In a former company I worked at, the rule of thumb was that a table should have no more than one index (allowing the odd exception, and certain parent-tables holding references
So much depends on your schema and the queries that you normally run. For example: if you normally need to select above 60% of the rows of your table, indexes won't help you and it will be cheaper to table scan than to index scan and then lookup rows. Focused queries that select a small number of rows in different parts of the table or which are used for joins in queries will probably benefit from indexes. The right index in the right place can make or break a feature.
Indexes take space so making too many indexes on a table can be counter productive for the same reasons listed above. Scanning 5 indexes and then performing row lookups may be much more expensive than simply table scanning.
Good design is the synthesis about about knowing when to normalise and when not to. If you frequently join on a particular column, check the IO plan with the index and without. As a general rule I avoid tables with more than 20 columns. This is often a sign that the data should be normalised. More than about 5 indexes on a table and you may be using more space for the indexes than the main table, be sure that is worth it. These rules are only the lightest of guidance and so much depends on how the data will be used in queries and what your data update profile looks like.
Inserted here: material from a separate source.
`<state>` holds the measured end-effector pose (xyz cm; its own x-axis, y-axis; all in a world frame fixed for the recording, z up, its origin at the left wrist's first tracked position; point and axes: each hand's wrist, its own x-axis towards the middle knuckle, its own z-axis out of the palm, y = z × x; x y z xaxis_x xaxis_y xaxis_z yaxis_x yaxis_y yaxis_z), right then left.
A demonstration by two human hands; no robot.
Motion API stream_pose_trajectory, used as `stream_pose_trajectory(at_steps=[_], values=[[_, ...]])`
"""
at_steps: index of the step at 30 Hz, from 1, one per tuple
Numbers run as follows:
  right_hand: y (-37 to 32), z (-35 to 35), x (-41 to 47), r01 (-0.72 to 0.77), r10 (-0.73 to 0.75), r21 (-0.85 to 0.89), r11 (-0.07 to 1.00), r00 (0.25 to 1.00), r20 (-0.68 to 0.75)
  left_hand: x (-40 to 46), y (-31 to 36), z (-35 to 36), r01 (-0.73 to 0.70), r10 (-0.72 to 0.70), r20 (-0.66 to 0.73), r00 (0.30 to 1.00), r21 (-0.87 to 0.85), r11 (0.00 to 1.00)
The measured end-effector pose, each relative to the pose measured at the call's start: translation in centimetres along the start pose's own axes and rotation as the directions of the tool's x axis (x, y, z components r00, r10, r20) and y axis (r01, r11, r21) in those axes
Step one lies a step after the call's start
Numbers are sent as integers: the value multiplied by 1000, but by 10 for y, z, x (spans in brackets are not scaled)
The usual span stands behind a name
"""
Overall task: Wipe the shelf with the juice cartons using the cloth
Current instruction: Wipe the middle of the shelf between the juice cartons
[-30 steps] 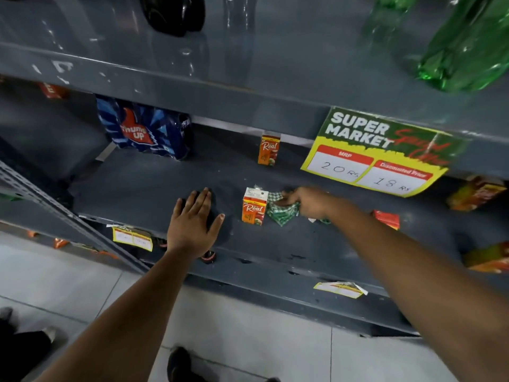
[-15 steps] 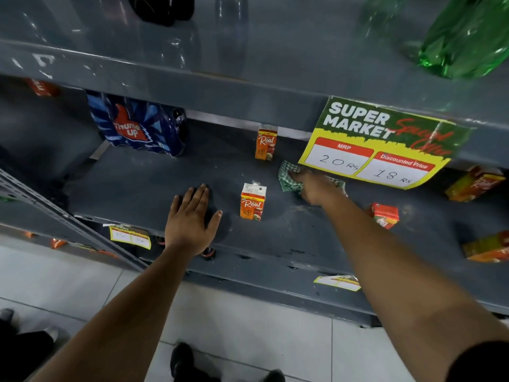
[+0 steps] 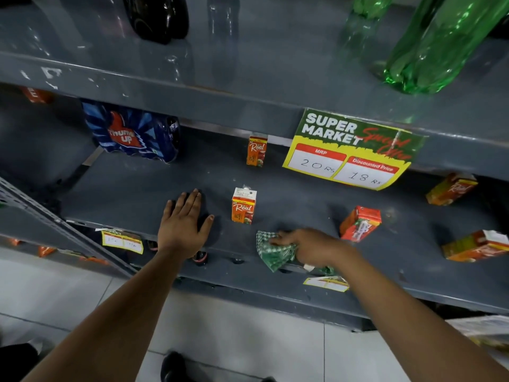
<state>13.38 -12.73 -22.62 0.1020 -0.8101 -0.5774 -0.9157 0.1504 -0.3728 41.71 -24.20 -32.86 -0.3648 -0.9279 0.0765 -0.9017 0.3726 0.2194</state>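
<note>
The grey metal shelf (image 3: pixel 132 188) holds small orange juice cartons. One carton (image 3: pixel 243 205) stands upright in the middle, another (image 3: pixel 256 150) stands at the back. A third carton (image 3: pixel 360 223) lies tilted to the right. My right hand (image 3: pixel 308 246) grips a green checked cloth (image 3: pixel 272 252) pressed on the shelf's front edge, just in front of the middle carton. My left hand (image 3: pixel 184 222) lies flat on the shelf with fingers spread, left of that carton, holding nothing.
A blue Thums Up bottle pack (image 3: pixel 132 133) stands at the back left. Two more cartons (image 3: pixel 451 188) (image 3: pixel 476 246) lie at the far right. A yellow-green price sign (image 3: pixel 349 153) hangs from the upper shelf, which carries green bottles (image 3: pixel 438 42). Tiled floor lies below.
My right hand has pulled the cloth from the back of the shelf, near the price sign, forward to the front edge. My left hand has stayed flat in place.
</note>
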Motion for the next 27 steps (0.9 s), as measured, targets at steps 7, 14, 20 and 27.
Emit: stream_pose_trajectory(at_steps=[7,14,20,27], values=[[3,-70,43,-133,149,68,989,927,-344,18,3,-8,1,-1,-19,1000,7,1000],[13,-14,17,-175,116,-171,969,944,-309,33,31,-20,-61,60,-22,998,-14,998],[-11,35,-24,-29,-4,-169,985,982,-190,18,7,-11,-16,16,7,1000,8,1000],[-20,11,-58,-14,15,19,1000,998,-53,15,-1,-8,-2,2,15,1000,-7,1000]])
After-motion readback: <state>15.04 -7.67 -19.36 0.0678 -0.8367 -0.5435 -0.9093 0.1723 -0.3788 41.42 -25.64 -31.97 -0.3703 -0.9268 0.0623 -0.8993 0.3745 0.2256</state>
Experiment with your query plans to see how your solution improves or degrades with an index.
Updating an index is once per insert (per index). Speed gain is for every select. So if you update infrequently and read often, then the extra work may be well worth it.
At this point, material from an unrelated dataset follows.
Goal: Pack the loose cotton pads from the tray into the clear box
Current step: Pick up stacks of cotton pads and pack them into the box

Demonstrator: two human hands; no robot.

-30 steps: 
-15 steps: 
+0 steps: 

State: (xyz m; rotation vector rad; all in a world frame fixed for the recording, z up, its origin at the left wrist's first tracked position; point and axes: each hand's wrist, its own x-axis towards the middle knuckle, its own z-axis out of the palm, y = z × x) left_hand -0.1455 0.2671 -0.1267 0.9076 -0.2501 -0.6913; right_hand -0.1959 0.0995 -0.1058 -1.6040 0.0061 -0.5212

If you do different selects (meaning the columns you filter on are different), then maintaining an index for each type of query is very useful. Provided you have a limited set of columns that you query often.
But the usual advice holds: if you want to know which is fastest: profile!
You should of course be careful not to create too many indexes per table, but only ever using a single index per table is not a useful level.
How many indexes to use depends on how the table is used. A table that is updated often would generally have less indexes than one that is read much more often than it's updated.
We have some tables that are updated regularly by a job every two minutes, but they are read often by queries that vary a lot, so they have several indexes. One table for example have 24 indexes.